By going into politics, Boris was trying to replace ‘genuine love with synthetic love’.
That persona continued to charm. He was sacked by The Times for making up quotes. He was promptly hired by The Telegraph, where he wrote eurosceptic columns from Brussels. At The Spectator, where he was editor, he motivated clever and conscientious people to do his job for him and circulation boomed. When Ian Hislop invited him to appear on Have I Got News For You, his cheerful incompetence made him an overnight celebrity. Soon, he was occupying a Tory safe seat and had turned London blue (London is a Labour-voting city) by selling not much more than good vibes. He made the city feel good about itself when the Olympics came to town. The rest is really history. But all throughout, he was lying, double-dealing, stabbing people in the back, cheating on his wives, etc. etc. In the words of Sir Max Hastings, who was Johnson’s editor at The Daily Telegraph: ‘The only people who like Boris Johnson are those who don’t know him.’

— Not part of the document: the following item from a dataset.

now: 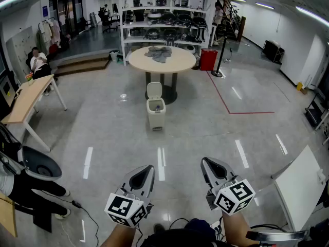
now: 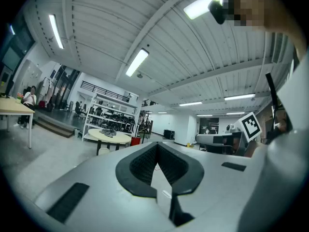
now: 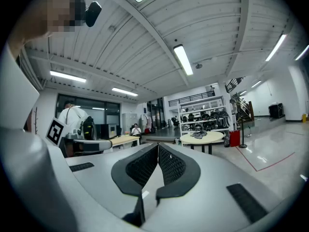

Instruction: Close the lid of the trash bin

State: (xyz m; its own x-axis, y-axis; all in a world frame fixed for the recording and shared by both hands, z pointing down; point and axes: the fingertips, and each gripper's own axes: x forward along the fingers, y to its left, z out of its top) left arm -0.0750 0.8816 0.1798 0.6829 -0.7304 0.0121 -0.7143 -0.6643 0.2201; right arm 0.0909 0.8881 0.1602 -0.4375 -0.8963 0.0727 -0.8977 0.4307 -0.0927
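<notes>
Left gripper (image 1: 146, 171), right gripper (image 1: 208, 164): low near body, jaws pressed together, nothing held. Trash bin (image 1: 156, 113) well ahead on floor (image 1: 103, 130), lid (image 1: 153, 90) upright, open; round tabletop (image 1: 162, 59) just behind. Risks: hard shove likely tips or slides light bin; lid may slam.

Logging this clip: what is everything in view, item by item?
trash bin: one, cream, lid up, floor before round table
round table: one, beige, centre back
cloth: one, grey, on round table
red container: one, red, right of round table
shelving: one, white, behind round table
desk: one, wooden, far left
seated person: one, behind desk
left hand-held gripper: one, grey, jaws together, empty, bottom
right hand-held gripper: one, grey, jaws together, empty, bottom
</notes>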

The theme of Bower’s book is right there in the title. Boris Johnson is a gambler—someone who has rolled the dice again and again, risking his career, reputation, marriage, friends, and country, and, most often, gotten away with it. Many have noted his profound optimism—some have called it delusion of narcissism—and his genuine belief in his ability to bend the world to his will. But there is a sense in which Boris does not really see losses as losses. He does not live like a man with much to lose. He seems to thrive in chaos. Dominic Cummings, his former strategist, claimed Boris told him: ‘Chaos isn’t that bad. Chaos means that everyone has to look to me to see who’s in charge’ More revealing is that Boris’s father, Stanley (at whose feet Bower, as well as Boris’s ex-wife Marina, lay much of the blame for Boris’s actions), used to quote Arthur Balfour to him: ‘Nothing matters very much, and most things don’t matter at all.’ Bower sets out the trail of human destruction that Boris has left in his wake in his race to the top of the pile.

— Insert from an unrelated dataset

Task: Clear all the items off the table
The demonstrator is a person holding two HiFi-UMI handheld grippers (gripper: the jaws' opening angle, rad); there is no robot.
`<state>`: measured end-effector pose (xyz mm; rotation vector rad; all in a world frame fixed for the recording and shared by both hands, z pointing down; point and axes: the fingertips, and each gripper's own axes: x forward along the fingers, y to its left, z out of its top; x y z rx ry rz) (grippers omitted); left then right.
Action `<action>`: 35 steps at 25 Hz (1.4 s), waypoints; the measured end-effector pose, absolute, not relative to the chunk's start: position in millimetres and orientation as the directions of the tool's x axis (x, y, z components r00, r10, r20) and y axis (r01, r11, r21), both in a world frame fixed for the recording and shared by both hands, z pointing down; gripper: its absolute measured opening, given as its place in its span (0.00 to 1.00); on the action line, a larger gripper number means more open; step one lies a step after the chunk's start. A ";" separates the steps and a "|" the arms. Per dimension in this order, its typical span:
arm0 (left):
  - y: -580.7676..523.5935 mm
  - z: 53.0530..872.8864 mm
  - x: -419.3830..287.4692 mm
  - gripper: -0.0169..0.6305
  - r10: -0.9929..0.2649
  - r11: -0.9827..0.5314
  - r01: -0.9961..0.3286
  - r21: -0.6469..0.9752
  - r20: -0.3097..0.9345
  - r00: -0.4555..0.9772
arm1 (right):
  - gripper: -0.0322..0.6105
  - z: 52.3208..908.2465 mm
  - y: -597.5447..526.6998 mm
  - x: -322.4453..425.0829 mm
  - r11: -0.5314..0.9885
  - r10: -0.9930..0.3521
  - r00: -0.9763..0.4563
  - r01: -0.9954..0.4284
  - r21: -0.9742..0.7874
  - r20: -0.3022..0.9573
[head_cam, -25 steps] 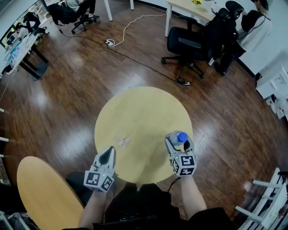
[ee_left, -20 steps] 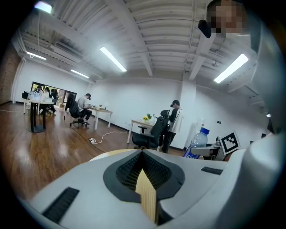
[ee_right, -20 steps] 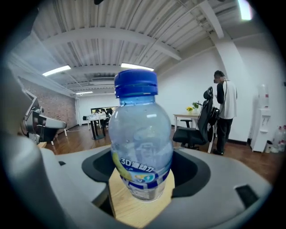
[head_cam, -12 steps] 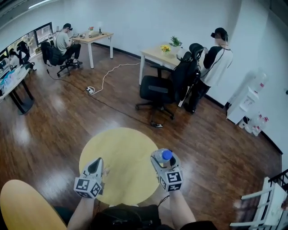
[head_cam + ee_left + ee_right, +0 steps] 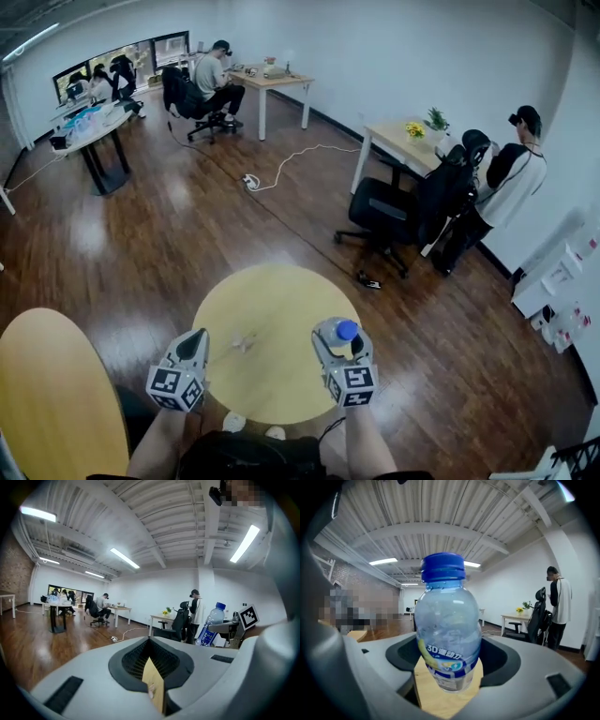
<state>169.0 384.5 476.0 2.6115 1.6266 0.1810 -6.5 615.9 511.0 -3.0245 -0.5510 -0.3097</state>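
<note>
Right tongs (image 5: pixel 336 342) grasp a clear plastic water bottle (image 5: pixel 339 330) with a blue cap.
The bottle is upright over the 3 o'clock side of the round yellow wooden worktop (image 5: pixel 281 291). The left tongs (image 5: pixel 197 336) are clenched on nothing at its 9 o'clock rim, and a small pale crumpled scrap (image 5: pixel 244 343) lies on the worktop near them.

Clear bottle (image 5: pixel 337 337), blue cap (image 5: pixel 443 567), upright, in right tool (image 5: pixel 449 670)

Bare table (image 5: pixel 281 291) lies far of both grippers; only a small scrap (image 5: pixel 244 343) sits just right of the left gripper (image 5: pixel 195 336). A bottle (image 5: pixel 345 330) fills the right gripper (image 5: pixel 337 339). A second table (image 5: pixel 47 394) crowds the near left.
</note>
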 end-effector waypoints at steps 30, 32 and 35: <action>-136.3 454.5 191.1 0.03 0.263 -0.944 0.270 0.191 -0.065 0.963 | 0.63 448.3 185.0 221.9 -0.911 -0.370 0.915 -0.391 0.131 0.163; -179.9 458.6 179.6 0.03 0.183 -0.962 0.191 0.193 -0.061 0.981 | 0.63 455.0 137.3 235.0 -0.875 -0.446 0.879 -0.468 0.126 0.167; -243.8 457.8 150.5 0.03 0.064 -0.978 0.074 0.193 -0.058 0.996 | 0.63 459.4 57.7 243.4 -0.801 -0.562 0.808 -0.585 0.126 0.177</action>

Bower’s style is straightforward and unspectacular, punctuated with humour and bolstered by many mad, amusing and downright appalling comments drawn from his subject’s vast repertoire. And if he was planning to write either a dispassionate account of Boris’s rise (I doubt it) or a damning one, he doesn’t succeed. He doesn’t try to hide Boris’s myriad flaws and failings, but the emotional atmosphere of the book is, as I have suggested already, one of slight admiration. Bower might not think highly of Boris’s moral character (how could he?); but he clearly respects his boldness, cleverness and doggedness in pursuit of his goals; his way with words and people; and his uncanny ability to ‘fail upwards’ by means of extraordinary self-belief. He seems also to feel some sympathy for Boris on account of his subject’s father, who is painted as absent, self-involved and violent towards his wife. Or perhaps it is because—and this comes across strongly—Boris strikes us as very, very lonely man. In any case, almost all of character flaws are formed in childhood, and it is up to us to decide whether we hold ourselves accountable for them or blame our parents or surroundings.

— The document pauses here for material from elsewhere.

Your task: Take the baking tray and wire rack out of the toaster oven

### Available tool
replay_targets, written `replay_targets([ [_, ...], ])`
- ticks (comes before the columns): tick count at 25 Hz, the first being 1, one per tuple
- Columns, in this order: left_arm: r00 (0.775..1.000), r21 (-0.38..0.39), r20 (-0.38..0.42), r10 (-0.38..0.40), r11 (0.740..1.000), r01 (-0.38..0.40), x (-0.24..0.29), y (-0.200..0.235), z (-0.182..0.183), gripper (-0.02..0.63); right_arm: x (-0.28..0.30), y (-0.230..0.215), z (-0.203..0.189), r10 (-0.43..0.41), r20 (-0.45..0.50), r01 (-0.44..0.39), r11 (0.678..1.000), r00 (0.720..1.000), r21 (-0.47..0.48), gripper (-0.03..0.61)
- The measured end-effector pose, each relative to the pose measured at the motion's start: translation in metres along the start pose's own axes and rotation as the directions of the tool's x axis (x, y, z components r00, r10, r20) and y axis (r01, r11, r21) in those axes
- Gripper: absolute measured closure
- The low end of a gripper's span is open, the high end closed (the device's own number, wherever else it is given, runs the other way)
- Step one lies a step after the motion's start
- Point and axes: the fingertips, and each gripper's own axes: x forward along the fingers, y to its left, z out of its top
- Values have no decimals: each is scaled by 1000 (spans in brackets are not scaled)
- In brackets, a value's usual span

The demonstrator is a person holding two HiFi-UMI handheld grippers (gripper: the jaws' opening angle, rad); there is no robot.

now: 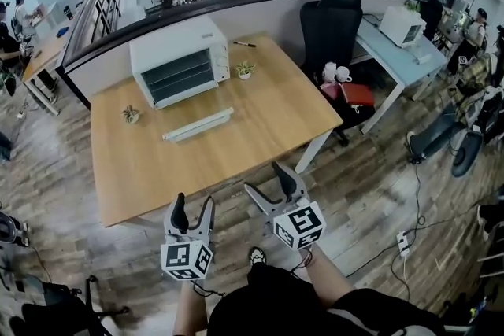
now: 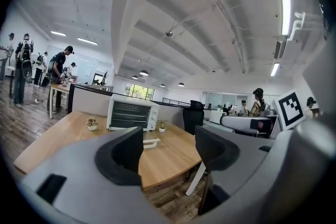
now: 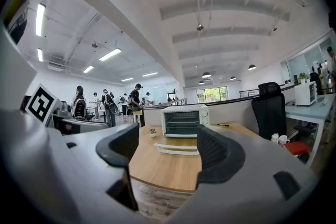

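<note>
Head view: white toaster oven (image 1: 181, 63) toward the far side of the wooden table (image 1: 236, 153), front turned to the near edge. Dark cavity with slatted shelves showing through the front. Baking tray and wire rack (image 1: 175, 77) judged to sit in there, not separable at this range. Just in front of the oven, a long white bar (image 1: 198, 124) flat on the wood, possibly the handle edge of a dropped glass door, not certain. Small potted plant (image 1: 131, 115) left of the oven, second potted plant (image 1: 245, 69) close at its right, pen (image 1: 244, 44) just beyond that, black chair (image 1: 331, 24) well off to the oven's right. Left gripper (image 1: 194, 204) and right gripper (image 1: 266, 179) both well short of the oven, out past the table's near edge and over the floor. Left gripper view and right gripper view: jaws of each spread apart, nothing between them but distant table and oven. Task not yet begun, approach the step in hand. To do it well: come in square to the oven front, confirm the door state before reaching, keep jaws wide and level with the shelf, take the front lip of one shelf at its middle, draw straight out without tilting — steady the oven with the other gripper if prone to sliding.
</note>
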Motion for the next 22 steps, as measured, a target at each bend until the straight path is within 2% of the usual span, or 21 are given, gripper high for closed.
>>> replay_targets([
  [6, 998, -23, 17, 59, 998, -58, 38, 15, 0, 319, 45, -34, -7, 58, 1, -58, 997, 998, 41, 233],
  [12, 993, -23, -7, 116, 993, -116, 56, 36, 3, 319, 81, -47, -3, 106, 5, -106, 991, 994, 80, 233],
  [22, 994, -68, 2, 108, 992, -108, 113, 80, 12, 321, 144, -69, -9, 103, -15, -100, 989, 995, 111, 233],
])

It is quite popular now (in fact, boringly popular) to dismiss Boris now as a garden-variety narcissist who had no talent and accomplished so much because he also had no shame. I think this is unreasonable. He was clearly bright, funny and good with people, endowed with an extreme measure of self-belief and an unslakable desire to reach the top of the pyramid. That he was also a deeply flawed, possibly narcissistic or even psychopathic person does not invalidate those other sides of his character. And we only have to peruse a history book to discover that many accomplished or even brilliant people throughout history have been deeply, deeply flawed. Martin Luther King supposedly plagiarised his doctoral thesis and was a prolific philanderer as well as— according to David Garrow — someone who was not just present at a rape but egged on the rapist. Boris Johnson: The Gambler, is, admiring or not, a rich psychological study of an interesting man. You do not have to like him to enjoy it.